TASK REQUIREMENTS
Write the lines below out exactly, dropping each picture.

SUPPLIED INFORMATION
···

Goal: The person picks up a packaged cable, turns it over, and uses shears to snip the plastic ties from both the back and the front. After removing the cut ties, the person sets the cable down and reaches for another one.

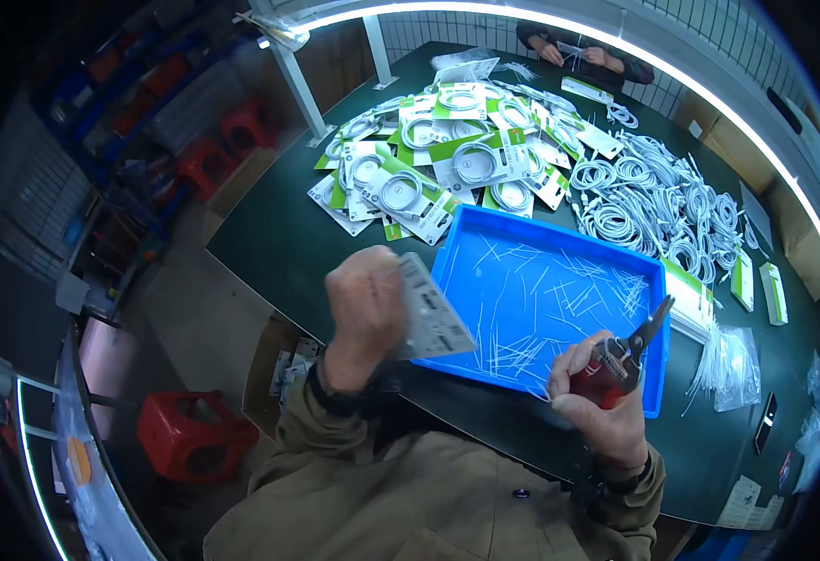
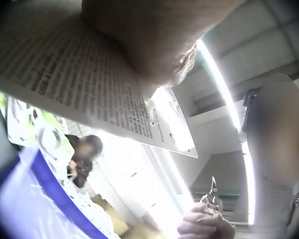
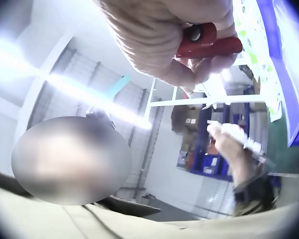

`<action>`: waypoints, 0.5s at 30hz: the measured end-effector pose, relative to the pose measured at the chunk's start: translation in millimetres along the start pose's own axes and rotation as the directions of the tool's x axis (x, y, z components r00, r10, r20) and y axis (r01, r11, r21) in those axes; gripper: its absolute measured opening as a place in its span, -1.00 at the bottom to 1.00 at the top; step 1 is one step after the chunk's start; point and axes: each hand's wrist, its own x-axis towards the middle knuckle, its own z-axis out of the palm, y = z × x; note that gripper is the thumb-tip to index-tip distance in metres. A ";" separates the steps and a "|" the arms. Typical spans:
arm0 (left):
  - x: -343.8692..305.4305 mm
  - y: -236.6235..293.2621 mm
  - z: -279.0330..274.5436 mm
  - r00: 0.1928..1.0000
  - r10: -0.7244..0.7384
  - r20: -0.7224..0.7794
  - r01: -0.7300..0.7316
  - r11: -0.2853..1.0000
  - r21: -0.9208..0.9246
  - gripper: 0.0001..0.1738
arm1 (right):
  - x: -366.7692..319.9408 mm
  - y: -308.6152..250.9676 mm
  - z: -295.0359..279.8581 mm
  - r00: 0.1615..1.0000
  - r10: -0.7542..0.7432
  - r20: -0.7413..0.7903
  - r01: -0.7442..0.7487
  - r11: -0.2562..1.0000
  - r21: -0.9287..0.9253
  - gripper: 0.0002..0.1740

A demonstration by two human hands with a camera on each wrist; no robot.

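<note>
My left hand (image 1: 368,304) grips a printed cardboard package card (image 1: 436,313) by its edge, over the left front corner of the blue tray (image 1: 655,374). Lines of small text cover the card's face in the left wrist view. Around the red handles (image 3: 209,48) of a pair of spring-loaded snips (image 1: 651,329), the fingers of my right hand (image 1: 606,416) are curled. The dark blades point up and away, over the tray's right side. Thin white cable-tie strips (image 1: 513,357) lie scattered inside the tray.
Behind the tray are a heap of carded cables (image 1: 473,161) and a pile of loose coiled white cables (image 1: 630,224). Green-white boxes (image 1: 686,290), a plastic bag (image 1: 737,369) and a phone (image 1: 765,423) lie to the right. Another person's hands (image 1: 597,56) work at the far edge.
</note>
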 end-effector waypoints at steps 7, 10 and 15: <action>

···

RESULT FOR THIS TASK
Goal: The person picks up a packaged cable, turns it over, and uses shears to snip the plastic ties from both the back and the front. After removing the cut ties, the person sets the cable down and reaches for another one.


`<action>`: waypoints, 0.5s at 30hz: the measured end-effector pose, relative to the pose measured at the chunk's start: translation in millimetres along the start pose's own axes and rotation as the directions of the tool's x axis (x, y, z components r00, r10, r20) and y axis (r01, r11, r21) in those axes; gripper: its absolute measured opening as a place in its span, -1.00 at the bottom to 1.00 at the top; step 1 is one step after the chunk's start; point and axes: each hand's wrist, its own x-axis towards the middle knuckle, its own z-axis out of the palm, y = z × x; note that gripper is the thumb-tip to index-tip distance in metres. A ";" separates the steps and a "|" the arms. Typical spans:
arm0 (left):
  - x: -343.8692..305.4305 mm
  - y: -236.6235..293.2621 mm
  - z: -279.0330..274.5436 mm
  - r00: 0.1928..1.0000
  - r10: -0.7244..0.7384
  - r20: -0.7224..0.7794
  - r01: -0.7300..0.7316
  - r11: -0.2853..1.0000
  - r21: -0.9208..0.9246
  - gripper: 0.0001..0.1738
arm1 (right):
  - x: -366.7692..319.9408 mm
  - y: -308.6152..250.9676 mm
  - z: -295.0359..279.8581 mm
  - r00: 0.1615..1.0000
  - r10: -0.7542..0.7432
  - r20: -0.7413..0.7903
  - r01: -0.7442..0.7487
  - r11: -0.2562..1.0000
  - r21: -0.9287..0.9253
  - gripper: 0.0002..0.1740

A demonstration by two human hands with a camera on each wrist; no robot.

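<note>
My left hand (image 1: 368,304) grips a printed cardboard package card (image 1: 436,313) by its edge, over the left front corner of the blue tray (image 1: 655,374). Lines of small text cover the card's face in the left wrist view. Around the red handles (image 3: 209,48) of a pair of spring-loaded snips (image 1: 651,329), the fingers of my right hand (image 1: 606,416) are curled. The dark blades point up and away, over the tray's right side. Thin white cable-tie strips (image 1: 513,357) lie scattered inside the tray.
Behind the tray are a heap of carded cables (image 1: 473,161) and a pile of loose coiled white cables (image 1: 630,224). Green-white boxes (image 1: 686,290), a plastic bag (image 1: 737,369) and a phone (image 1: 765,423) lie to the right. Another person's hands (image 1: 597,56) work at the far edge.
</note>
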 end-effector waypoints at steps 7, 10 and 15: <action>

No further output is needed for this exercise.